Nurettin Demirtaş (born 1972) was a former Kurdish politician of the Democratic Society Party (DTP) in Turkey and a member of the Kurdistan Workers' Party (PKK).

Early life and education 
He grew up and attended secondary school in Diyarbakır. He then studied business at university in Muğla, where he was arrested in 1993 for his political activities. He spent the following 12 years in prison. After his release he became the founding president of an association for the development of civil society. On 28 May 2006 he was arrested after having attended a funeral of members of the PKK and spent 4 months in prison.

Political career 
He was elected the vice-president in February 2007 and president of the DTP on 9 December 2007, at the party's second general assembly. As a politician he was a peace activist and in September 2007, he and Selma Irmak were prosecuted for having mistreated the Turkish nation for having distributed leaflets criticizing  the Turkish military on International World Peace Day. The investigation over a violating the Article 301 of the Turkish penal code was dismissed only in May 2008.  

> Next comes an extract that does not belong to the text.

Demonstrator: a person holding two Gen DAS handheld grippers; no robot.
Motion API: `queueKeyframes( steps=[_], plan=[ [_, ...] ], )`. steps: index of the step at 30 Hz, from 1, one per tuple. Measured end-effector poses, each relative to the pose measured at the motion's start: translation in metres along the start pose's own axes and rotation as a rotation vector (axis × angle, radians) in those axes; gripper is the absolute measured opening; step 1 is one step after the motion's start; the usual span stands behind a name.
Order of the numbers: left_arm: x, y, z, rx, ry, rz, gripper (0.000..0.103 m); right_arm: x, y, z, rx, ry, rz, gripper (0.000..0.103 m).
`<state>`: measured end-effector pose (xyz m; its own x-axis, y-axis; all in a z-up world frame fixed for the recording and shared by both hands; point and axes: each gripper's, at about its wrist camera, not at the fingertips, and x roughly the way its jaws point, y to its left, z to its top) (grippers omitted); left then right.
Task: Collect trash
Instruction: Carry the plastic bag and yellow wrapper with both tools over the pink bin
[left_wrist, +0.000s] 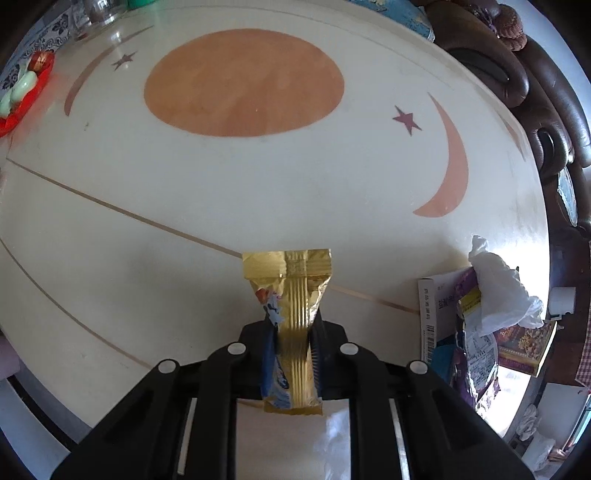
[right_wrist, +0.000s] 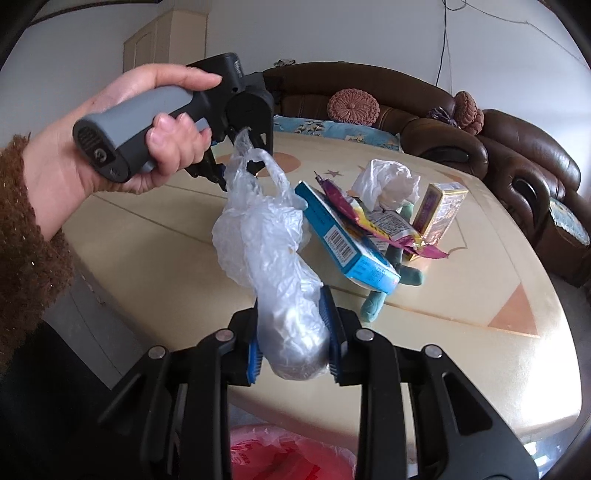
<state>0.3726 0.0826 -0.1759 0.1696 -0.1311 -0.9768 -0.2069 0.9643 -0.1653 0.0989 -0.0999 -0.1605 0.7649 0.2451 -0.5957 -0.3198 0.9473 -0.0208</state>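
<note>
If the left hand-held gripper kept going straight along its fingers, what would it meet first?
Probably the bare table top. The left hand-held gripper, shut on a gold wrapper, points steeply down at it, with nothing else ahead; depth is hard to judge.

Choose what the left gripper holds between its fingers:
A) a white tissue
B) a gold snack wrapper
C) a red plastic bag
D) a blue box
B: the left wrist view shows the left gripper with its fingers closed on a gold snack wrapper above the table.
</note>
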Motion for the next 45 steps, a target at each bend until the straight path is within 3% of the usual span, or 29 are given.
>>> queueKeyframes(
  steps=[4, 13, 21, 30, 37, 45],
  plan=[
    [-0.010, -0.017, -0.017, 0.025, -0.032, -0.008, 0.016, -0.012, 0.001, 0.001, -0.002, -0.026, -0.009, 0.028],
    [-0.045, -0.008, -0.034, 0.055, -0.092, -0.033, 0.016, -0.047, -0.013, 0.011, 0.051, -0.085, -0.040, 0.028],
    [-0.099, -0.006, -0.065, 0.135, -0.216, -0.016, 0.016, -0.087, -0.029, 0.035, 0.055, -0.133, -0.152, 0.028],
    [-0.154, -0.010, -0.151, 0.246, -0.369, 0.007, 0.016, -0.126, -0.027, 0.050, 0.058, -0.146, -0.240, 0.028],
    [-0.174, -0.009, -0.213, 0.304, -0.415, -0.011, 0.016, -0.156, -0.024, 0.045, 0.099, -0.104, -0.281, 0.028],
    [-0.177, -0.011, -0.274, 0.357, -0.407, -0.041, 0.016, -0.190, -0.016, 0.027, 0.105, -0.061, -0.325, 0.028]
  ],
)
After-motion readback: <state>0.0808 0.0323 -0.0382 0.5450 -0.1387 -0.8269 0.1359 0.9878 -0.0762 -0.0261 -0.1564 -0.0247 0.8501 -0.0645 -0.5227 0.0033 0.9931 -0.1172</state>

On 17 December 2007 he was arrested on his return from a European tour and imprisoned on charges of forging a document to evade military conscription. He was released 28 April 2008 by a military court and enlisted in the army the following day. Turkish men are required to serve in the army for up to 15 months after the age of 20 unless they have health problems that prevent them from fulfilling military duty. In May 2008 he resigned from the presidency of the DTP.  On 9 November 2009 he was sentenced to 6 years and 3 months for having attended a funeral of PKK militants, a sentence he appealed.

Later Demirtaş left Turkey and joined the PKK. Anadolu agency reported its armed forces had wounded Nurettin in 2015.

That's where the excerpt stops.